■ HOW TO COMPLETE THIS TASK ■
Where the line with "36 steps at" appears below, start writing out lines exactly, and finish with the line with "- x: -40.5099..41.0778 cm", which is included; write out nothing else.

■ GIVEN DATA ■
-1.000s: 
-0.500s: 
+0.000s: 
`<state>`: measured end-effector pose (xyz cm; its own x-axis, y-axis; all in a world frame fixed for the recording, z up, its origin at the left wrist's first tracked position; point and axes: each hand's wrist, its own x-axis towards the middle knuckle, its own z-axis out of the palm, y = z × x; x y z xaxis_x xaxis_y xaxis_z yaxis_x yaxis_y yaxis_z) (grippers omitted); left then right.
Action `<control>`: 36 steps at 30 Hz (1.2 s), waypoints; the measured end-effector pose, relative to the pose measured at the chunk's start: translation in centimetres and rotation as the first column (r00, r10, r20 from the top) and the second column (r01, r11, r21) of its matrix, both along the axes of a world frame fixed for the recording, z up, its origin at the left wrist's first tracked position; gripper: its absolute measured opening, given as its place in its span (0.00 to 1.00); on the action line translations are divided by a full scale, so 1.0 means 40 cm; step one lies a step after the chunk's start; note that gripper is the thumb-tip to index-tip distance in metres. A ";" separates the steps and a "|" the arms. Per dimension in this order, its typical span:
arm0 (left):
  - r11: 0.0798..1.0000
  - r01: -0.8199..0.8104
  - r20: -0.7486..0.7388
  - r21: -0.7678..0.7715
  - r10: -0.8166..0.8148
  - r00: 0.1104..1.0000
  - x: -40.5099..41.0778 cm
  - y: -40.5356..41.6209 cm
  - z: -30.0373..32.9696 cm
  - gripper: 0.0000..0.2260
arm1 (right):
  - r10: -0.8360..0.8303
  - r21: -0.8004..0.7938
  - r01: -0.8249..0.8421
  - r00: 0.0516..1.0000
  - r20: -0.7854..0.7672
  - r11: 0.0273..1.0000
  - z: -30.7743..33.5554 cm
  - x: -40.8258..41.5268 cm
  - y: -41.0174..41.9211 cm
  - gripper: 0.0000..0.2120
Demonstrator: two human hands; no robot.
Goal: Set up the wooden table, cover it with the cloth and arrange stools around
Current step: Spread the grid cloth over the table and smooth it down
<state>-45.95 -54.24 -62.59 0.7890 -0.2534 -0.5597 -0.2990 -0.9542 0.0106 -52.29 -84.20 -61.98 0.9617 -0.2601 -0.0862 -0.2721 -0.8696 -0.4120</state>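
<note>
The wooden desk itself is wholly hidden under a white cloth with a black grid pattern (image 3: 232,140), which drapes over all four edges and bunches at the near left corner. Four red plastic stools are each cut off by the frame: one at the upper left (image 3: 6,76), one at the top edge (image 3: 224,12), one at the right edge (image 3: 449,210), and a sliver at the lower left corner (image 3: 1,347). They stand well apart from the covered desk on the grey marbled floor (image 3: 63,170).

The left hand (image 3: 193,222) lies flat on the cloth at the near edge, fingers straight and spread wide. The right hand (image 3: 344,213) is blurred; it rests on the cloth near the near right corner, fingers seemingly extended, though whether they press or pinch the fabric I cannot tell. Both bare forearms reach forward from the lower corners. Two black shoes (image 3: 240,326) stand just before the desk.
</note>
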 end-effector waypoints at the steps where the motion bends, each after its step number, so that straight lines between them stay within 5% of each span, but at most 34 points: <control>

■ ANSWER TO THE EXERCISE ■
Action `<control>`: 36 steps at 30 Hz (1.2 s), waypoints; the measured end-effector pose, relative to the pose measured at the chunk's start: translation in centimetres and rotation as the first column (r00, r10, r20 from the top) and the second column (r01, r11, r21) of its matrix, both along the axes of a world frame fixed for the recording, z up, its origin at the left wrist's first tracked position; gripper: its absolute measured opening, given as its place in its span (0.00 to 1.00); on the action line translations are divided by a full scale, so 1.0 means 40 cm; step one lies a step after the chunk's start; note that gripper is the thumb-tip to index-tip distance in metres. A ";" separates the steps and a "|" the arms. Per dimension in this order, its typical span:
arm0 (left):
  - r11: 0.0798..1.0000
  - r01: -0.8199..0.8104
  - r20: -0.7486..0.7388
  - r21: -0.7678..0.7715
  - r10: -0.8166..0.8148
  - r00: 0.1104..1.0000
  - x: -40.5099..41.0778 cm

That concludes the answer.